What Are Mortgage Discount Points? 


There are two types of mortgage points. One of them slightly lowers your interest rate but increases costs at closing; the other raises your interest rate slightly but decreases costs at closing. Using discount points can either save you money or end up costing you more.


Discount points are a kind of prepaid interest. They’re fees that are specifically used to buy-down your rate. Typically, one discount point costs one percent of your loan size.


Here are a few examples to show how to calculate discount points, assuming your loan is $200,000: 

  • 1 discount point would cost $2,000
  • >0.5 discount points would cost $1,000
  • >0.25 discount points would cost $500

In turn, buying those points would help lower your monthly mortgage payments.


As a general rule of thumb, the bigger the mortgage, its length, and interest rates, the more money discount points will save you. Buying points on shorter-term mortgages or those with low interest rates may not result in any savings.

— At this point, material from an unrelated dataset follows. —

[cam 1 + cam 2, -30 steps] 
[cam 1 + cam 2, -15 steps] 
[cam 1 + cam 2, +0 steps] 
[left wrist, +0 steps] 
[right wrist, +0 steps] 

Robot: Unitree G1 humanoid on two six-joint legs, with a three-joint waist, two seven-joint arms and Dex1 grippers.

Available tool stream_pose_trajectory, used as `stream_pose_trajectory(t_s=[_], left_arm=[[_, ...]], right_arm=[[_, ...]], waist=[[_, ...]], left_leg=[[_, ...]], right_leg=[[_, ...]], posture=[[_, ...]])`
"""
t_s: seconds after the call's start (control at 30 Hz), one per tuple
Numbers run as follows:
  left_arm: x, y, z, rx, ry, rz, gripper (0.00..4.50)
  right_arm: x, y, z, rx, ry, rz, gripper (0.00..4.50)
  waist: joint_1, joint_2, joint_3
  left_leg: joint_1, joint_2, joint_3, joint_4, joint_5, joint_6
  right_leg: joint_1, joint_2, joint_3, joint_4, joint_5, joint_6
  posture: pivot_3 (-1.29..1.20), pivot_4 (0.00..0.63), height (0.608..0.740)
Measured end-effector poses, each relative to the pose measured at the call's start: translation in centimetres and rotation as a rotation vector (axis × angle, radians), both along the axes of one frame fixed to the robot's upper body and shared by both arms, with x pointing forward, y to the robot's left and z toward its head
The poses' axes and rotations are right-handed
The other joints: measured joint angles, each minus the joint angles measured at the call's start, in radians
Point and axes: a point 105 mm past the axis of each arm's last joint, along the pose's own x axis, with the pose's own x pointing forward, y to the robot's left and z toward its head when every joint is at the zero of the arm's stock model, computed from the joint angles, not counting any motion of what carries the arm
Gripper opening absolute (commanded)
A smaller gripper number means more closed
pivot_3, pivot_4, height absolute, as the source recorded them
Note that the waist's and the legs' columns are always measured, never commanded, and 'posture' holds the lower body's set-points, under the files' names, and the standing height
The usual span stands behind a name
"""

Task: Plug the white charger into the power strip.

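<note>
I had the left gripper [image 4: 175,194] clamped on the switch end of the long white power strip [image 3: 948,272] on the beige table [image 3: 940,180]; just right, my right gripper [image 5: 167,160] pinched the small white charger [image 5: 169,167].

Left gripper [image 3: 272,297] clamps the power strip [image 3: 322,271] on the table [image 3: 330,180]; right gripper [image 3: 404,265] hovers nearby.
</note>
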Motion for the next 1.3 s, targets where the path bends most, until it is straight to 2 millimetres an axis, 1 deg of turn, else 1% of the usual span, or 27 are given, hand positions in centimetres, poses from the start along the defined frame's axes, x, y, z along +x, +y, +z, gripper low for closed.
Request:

Read: 5 Things You Didn't Know About Mortgage Rates


Before deciding how many discount points to buy, consider how long you plan on staying in your home.  Typically, the more points you buy, the longer you’d want to stay to make back the money it took to buy the points. If you sell the house too soon, you won’t recoup the costs and can lose money.


Discount points can also be tax deductible. Since they’re a form of interest, points are usually 100% tax deductible the year you buy your house. You could also negotiate with your lender and have them pay for the points, but still deduct the cost of the points on your taxes.


Remember to compare today’s mortgage rates with and without discount points to see which loan bests suits your financial situation.